The FDA issued a Complete Response Letter for the RGX-121 Biologics License Application in MPS II, highlighting issues with patient eligibility criteria and the use of surrogate endpoints. The letter outlined potential next steps including additional trials, dosing more patients, longer follow-up or introduction of untreated control arms in the ultra-rare patient population.
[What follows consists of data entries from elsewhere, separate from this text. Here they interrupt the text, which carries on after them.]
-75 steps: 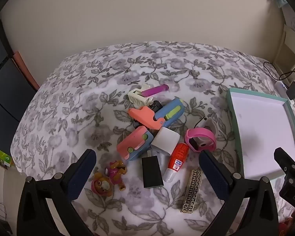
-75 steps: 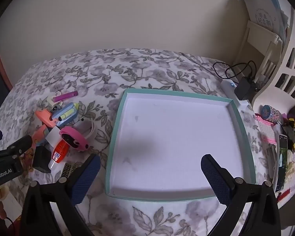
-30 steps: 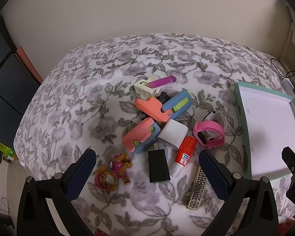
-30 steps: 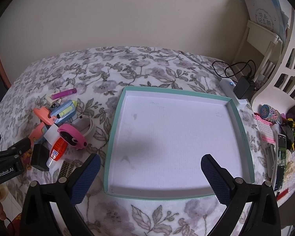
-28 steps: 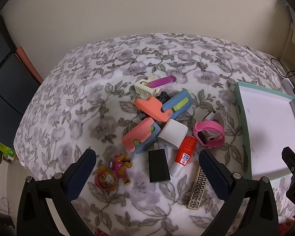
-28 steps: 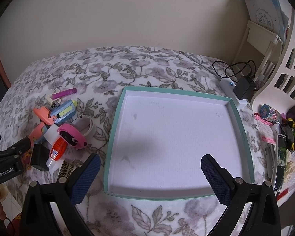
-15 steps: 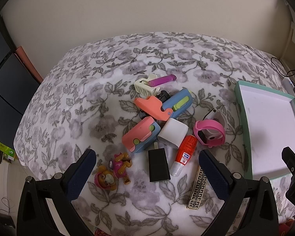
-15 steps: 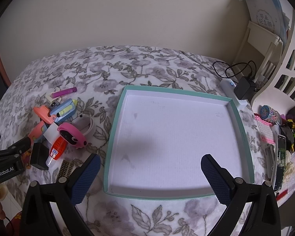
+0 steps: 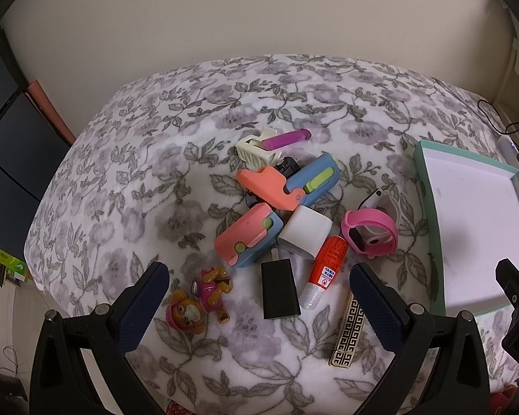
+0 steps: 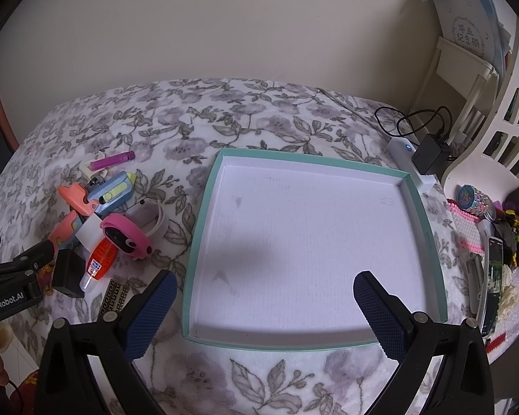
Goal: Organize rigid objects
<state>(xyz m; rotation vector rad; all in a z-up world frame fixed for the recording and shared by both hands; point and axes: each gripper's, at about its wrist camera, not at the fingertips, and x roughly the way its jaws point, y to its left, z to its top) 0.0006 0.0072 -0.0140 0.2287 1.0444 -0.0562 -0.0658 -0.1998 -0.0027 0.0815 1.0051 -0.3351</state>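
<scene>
Left gripper (image 9: 257,288), fingers spread wide and holding nothing, above a heap of small rigid objects on a floral blanket (image 9: 128,180). Between the fingertips: a black charger block (image 9: 280,293) and a red glue bottle (image 9: 325,271) with a clear cap; just beside the left finger, a pink-and-brown toy pup (image 9: 200,299); by the right finger, a key-patterned bar (image 9: 348,332). Beyond them: a white plug cube (image 9: 304,231), a pink watch (image 9: 369,233), and coral-and-blue plastic toys (image 9: 287,186). Right gripper (image 10: 261,306), likewise spread and empty, over a teal-rimmed white tray (image 10: 420,204).
</scene>
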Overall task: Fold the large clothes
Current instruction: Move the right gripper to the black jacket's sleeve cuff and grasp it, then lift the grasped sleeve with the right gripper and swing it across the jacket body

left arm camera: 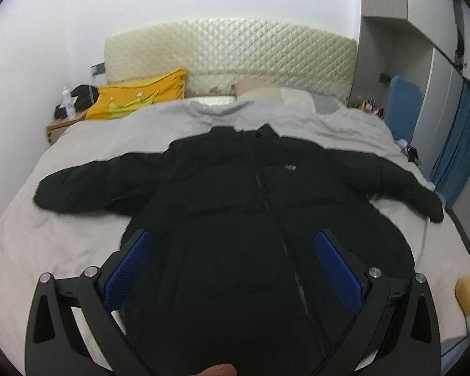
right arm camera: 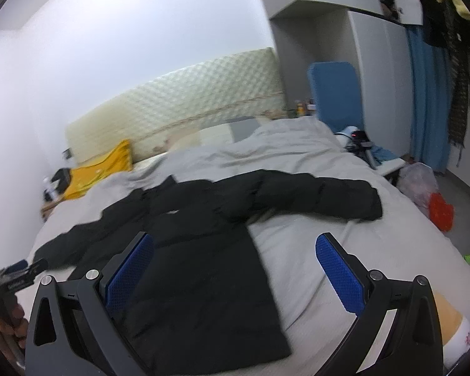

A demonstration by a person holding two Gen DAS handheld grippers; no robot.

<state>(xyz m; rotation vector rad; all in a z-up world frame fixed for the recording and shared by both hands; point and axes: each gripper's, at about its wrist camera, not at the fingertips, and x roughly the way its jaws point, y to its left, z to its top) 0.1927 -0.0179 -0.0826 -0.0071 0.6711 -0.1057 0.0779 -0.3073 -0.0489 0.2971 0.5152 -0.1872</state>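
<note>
A large black padded jacket (left arm camera: pixel 235 194) lies flat, front up, on the grey bed (left arm camera: pixel 78 144), both sleeves spread out to the sides. My left gripper (left arm camera: pixel 232 247) is open and empty above the jacket's lower front. In the right wrist view the jacket (right arm camera: pixel 197 250) lies at centre left, its right sleeve (right arm camera: pixel 313 194) stretched out to the right. My right gripper (right arm camera: pixel 235 250) is open and empty, hovering over the jacket's right hem edge and the bedsheet (right arm camera: pixel 297 250).
A quilted cream headboard (left arm camera: pixel 228 53) and a yellow pillow (left arm camera: pixel 141 94) sit at the bed's far end. A nightstand with a bottle (left arm camera: pixel 67 100) stands at far left. A blue chair (right arm camera: pixel 335 94), a wardrobe, blue curtains and bags (right arm camera: pixel 429 194) stand right of the bed.
</note>
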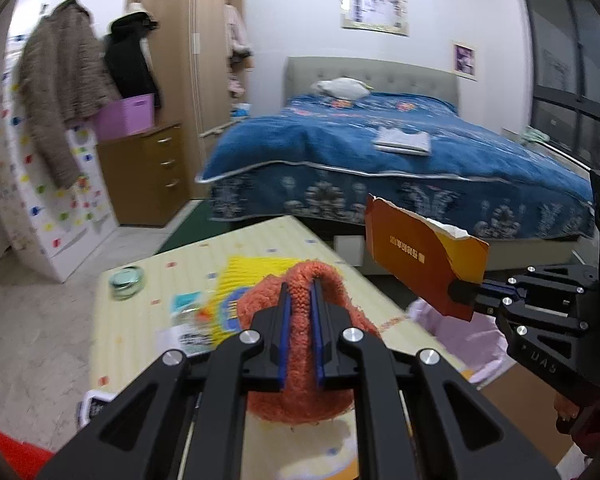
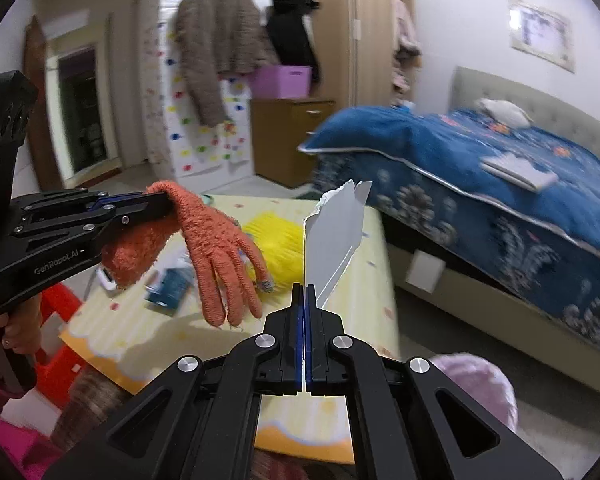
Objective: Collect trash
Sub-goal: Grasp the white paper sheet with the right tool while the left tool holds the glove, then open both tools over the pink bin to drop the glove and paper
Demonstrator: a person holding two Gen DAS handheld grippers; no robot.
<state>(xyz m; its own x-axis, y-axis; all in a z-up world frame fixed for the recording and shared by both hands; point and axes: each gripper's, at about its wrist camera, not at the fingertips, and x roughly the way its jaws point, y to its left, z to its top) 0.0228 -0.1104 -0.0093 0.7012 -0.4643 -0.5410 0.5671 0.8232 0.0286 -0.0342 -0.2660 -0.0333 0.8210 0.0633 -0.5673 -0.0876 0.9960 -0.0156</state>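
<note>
My left gripper [image 1: 300, 286] is shut on an orange knitted glove [image 1: 300, 344] and holds it above the small yellow table [image 1: 140, 328]; in the right wrist view the glove [image 2: 216, 248] hangs with its fingers down from that gripper [image 2: 168, 200]. My right gripper [image 2: 304, 288] is shut on a torn piece of cardboard [image 2: 334, 236], grey inside; in the left wrist view the cardboard [image 1: 416, 256] shows its orange printed side, held by that gripper [image 1: 458, 290] off the table's right edge.
On the table lie a yellow fuzzy item [image 1: 256, 276], a blue-white packet [image 1: 186, 304], printed paper [image 1: 188, 338] and a glass dish [image 1: 126, 282]. A pink bin [image 2: 476, 388] stands right of the table. A blue bed [image 1: 380, 160] is behind. A red stool [image 2: 56, 344] stands to the left.
</note>
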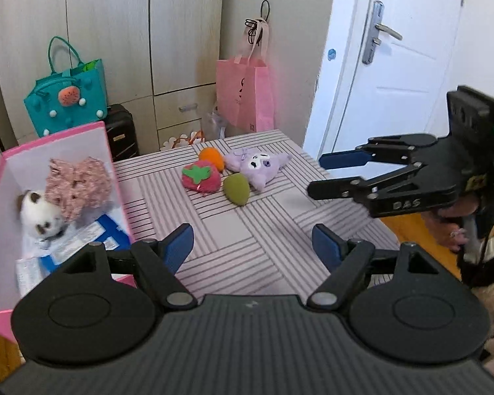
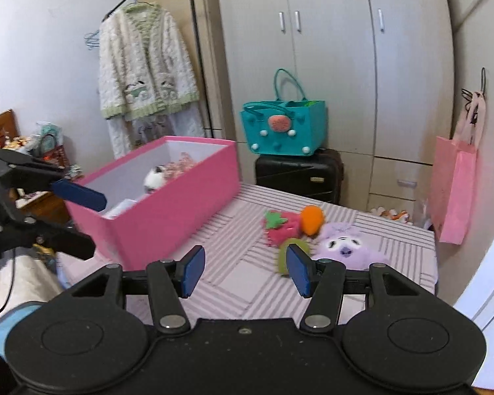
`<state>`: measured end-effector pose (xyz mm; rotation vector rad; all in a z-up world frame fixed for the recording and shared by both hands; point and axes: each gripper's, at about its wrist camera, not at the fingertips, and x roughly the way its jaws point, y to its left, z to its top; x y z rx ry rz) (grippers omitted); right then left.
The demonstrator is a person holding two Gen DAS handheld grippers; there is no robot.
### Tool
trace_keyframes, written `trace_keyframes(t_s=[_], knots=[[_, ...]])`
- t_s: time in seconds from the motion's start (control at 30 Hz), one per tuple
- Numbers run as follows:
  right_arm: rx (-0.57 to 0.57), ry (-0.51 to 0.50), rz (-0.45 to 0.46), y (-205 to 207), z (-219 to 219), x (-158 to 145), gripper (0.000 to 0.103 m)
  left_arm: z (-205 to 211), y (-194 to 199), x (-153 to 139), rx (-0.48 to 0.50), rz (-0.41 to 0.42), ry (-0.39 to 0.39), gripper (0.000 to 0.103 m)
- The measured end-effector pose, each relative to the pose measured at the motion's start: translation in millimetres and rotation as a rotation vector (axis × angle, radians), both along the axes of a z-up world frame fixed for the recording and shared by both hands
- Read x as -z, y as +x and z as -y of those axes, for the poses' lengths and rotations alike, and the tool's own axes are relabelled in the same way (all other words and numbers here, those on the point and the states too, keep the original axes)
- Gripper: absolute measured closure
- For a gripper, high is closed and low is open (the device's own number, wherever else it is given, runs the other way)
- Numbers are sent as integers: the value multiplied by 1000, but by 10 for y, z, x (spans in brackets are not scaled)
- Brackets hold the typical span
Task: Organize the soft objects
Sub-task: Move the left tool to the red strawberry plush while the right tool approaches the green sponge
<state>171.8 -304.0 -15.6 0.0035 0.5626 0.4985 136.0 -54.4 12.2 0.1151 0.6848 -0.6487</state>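
Four plush toys sit bunched near the far end of a striped table (image 1: pixel 247 230): a red strawberry (image 1: pixel 201 176) with a green leaf, an orange carrot (image 1: pixel 211 157), a green fuzzy fruit (image 1: pixel 236 190) and a purple big-eyed doll (image 1: pixel 258 166), each touching its neighbour. A pink box (image 1: pixel 3 177) with white inside walls stands on the table's left side, holding a pink frilly toy (image 1: pixel 77 186), a white-and-brown plush (image 1: pixel 41 219) and blue-and-white packets. The left gripper (image 1: pixel 253 247) hangs over bare tabletop, jaws apart and empty; the right gripper (image 2: pixel 245 268), also apart and empty, hovers just short of the green fruit. Only the left camera shows the white door and the box's contents in full; only the right camera shows a fleecy robe (image 2: pixel 145 75) hanging on a rail.
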Motion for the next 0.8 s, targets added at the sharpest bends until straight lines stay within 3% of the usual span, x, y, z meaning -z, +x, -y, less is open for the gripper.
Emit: trace_keyframes(t_s=[0.17,0.33,0.53,0.7,0.8], knots=[[-20,-64,32,223,-39,201,43,178,279,170,-59,32,-29,24],[16,-137,119,364,-124,394,43,481,544,309,-145,138,59,24],[-33,-173,105,560,-135,597,43,711,974,473,-180,101,27,25],[-97,-220,96,749,-180,710,43,823,1357,661,-265,42,-4,26],[-148,-278,84,847,-242,748,43,918,1527,772,-310,34,21,28]])
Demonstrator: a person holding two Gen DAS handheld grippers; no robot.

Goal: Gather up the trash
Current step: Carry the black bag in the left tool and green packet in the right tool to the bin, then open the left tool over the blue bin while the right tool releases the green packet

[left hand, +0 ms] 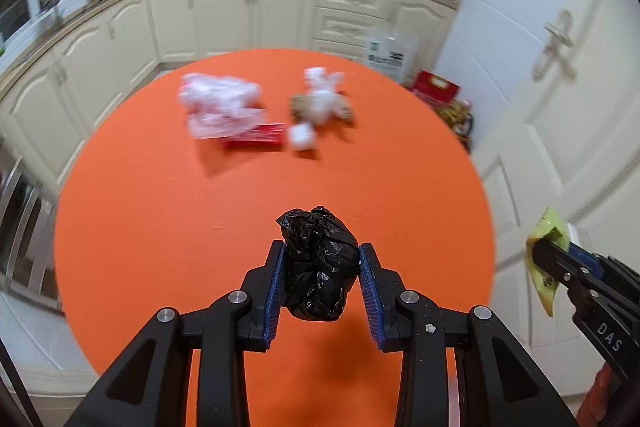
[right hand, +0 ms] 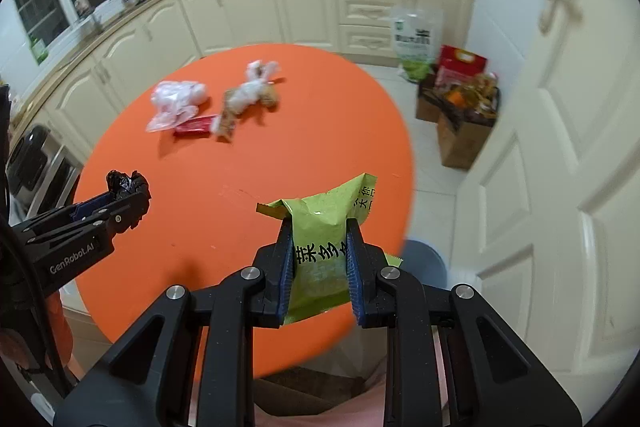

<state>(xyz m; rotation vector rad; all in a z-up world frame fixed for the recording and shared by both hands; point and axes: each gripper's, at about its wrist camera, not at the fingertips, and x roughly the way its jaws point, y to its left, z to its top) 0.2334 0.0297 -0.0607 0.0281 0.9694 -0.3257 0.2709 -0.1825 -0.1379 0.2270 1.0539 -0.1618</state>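
Your left gripper (left hand: 322, 281) clamps a black bag wad (left hand: 319, 265) above the orange table's (left hand: 200, 227) near edge. Your right gripper (right hand: 320, 267) pinches a green packet (right hand: 320, 223) over that same edge. Remaining trash pile (left hand: 264, 111) sits on the table's far side.

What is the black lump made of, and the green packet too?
The black lump in the left gripper looks like thin plastic bag film: glossy and full of crumpled folds. The green packet in the right gripper looks like printed snack-wrapper film, matte, creased where it is pinched; whether plastic or coated paper is unclear.
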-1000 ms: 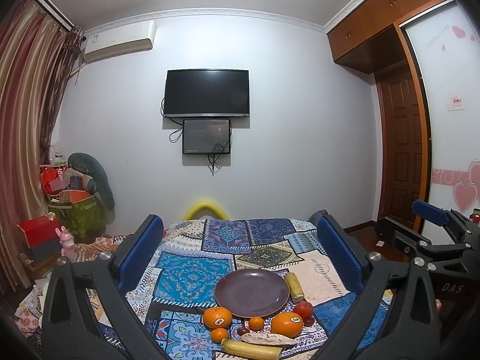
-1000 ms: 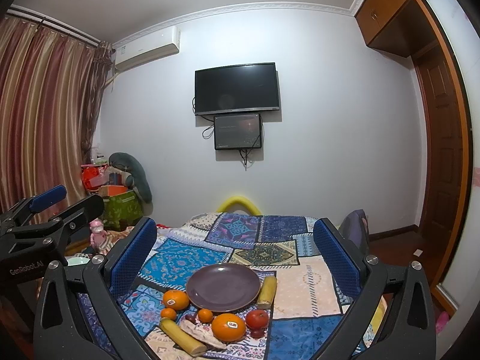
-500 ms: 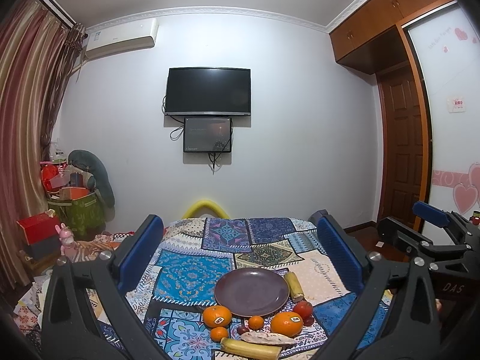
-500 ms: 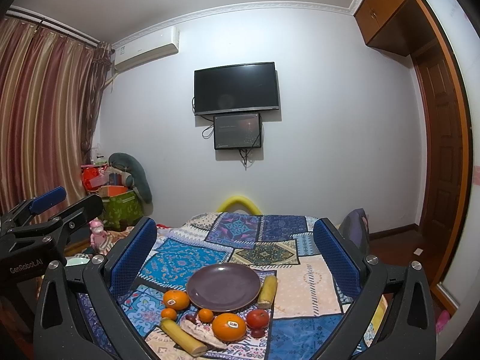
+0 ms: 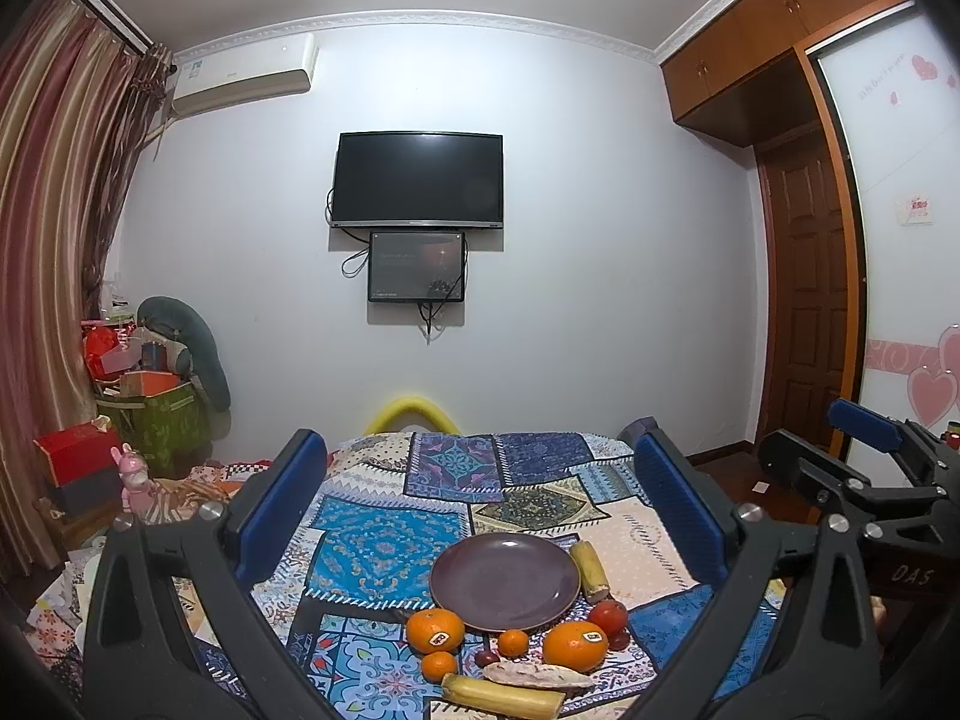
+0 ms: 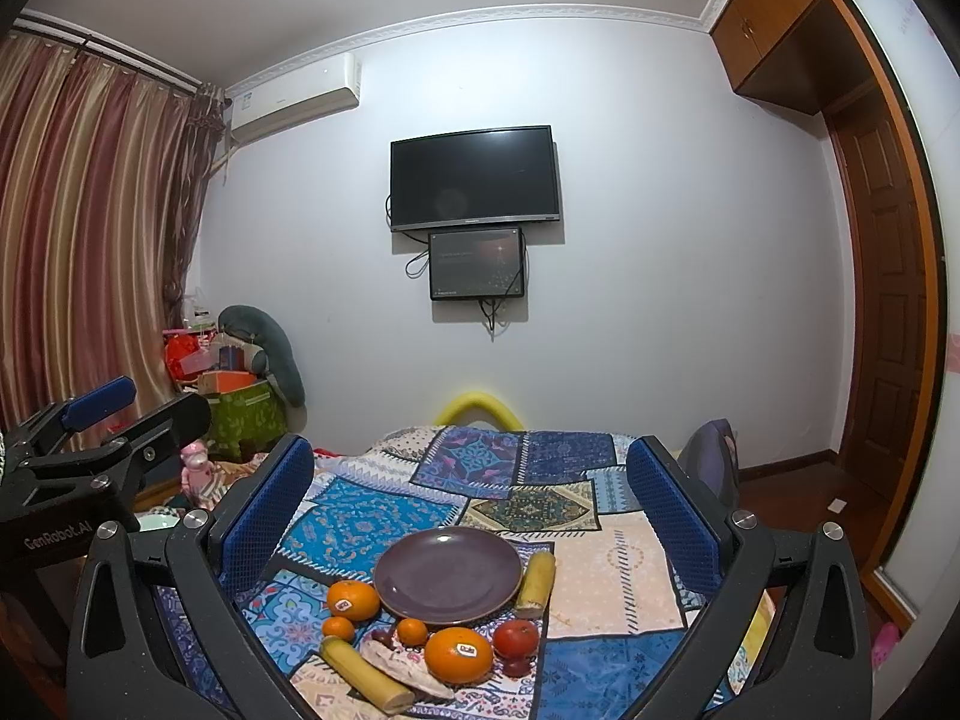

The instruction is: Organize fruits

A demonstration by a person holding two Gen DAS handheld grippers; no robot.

REGENXBIO plans to request a Type A meeting to address the FDA’s concerns and shape its strategy for resubmission with supplementary trial evidence. Implementing any of the CRL pathways could extend development timelines by several months to years, given the scarcity of eligible patients with Hunter syndrome.

The RGX-121 filing was backed by positive biomarker, functional and safety results from the CAMPSIITE I/II/III trial through 12 months, demonstrating consistent tolerability across all phases. A prior clinical hold on RGX-111 due to a neoplasm finding has led to heightened regulator scrutiny of both gene therapy programs’ safety profiles.

Shares declined 10.99% in premarket trading on the CRL announcement, reflecting investor concern over regulatory hurdles and potential delays. Despite a consensus Buy rating with an average price target of $31.38, analysts emphasize the FDA’s cautious stance on accelerated pathways lacking placebo-controlled data.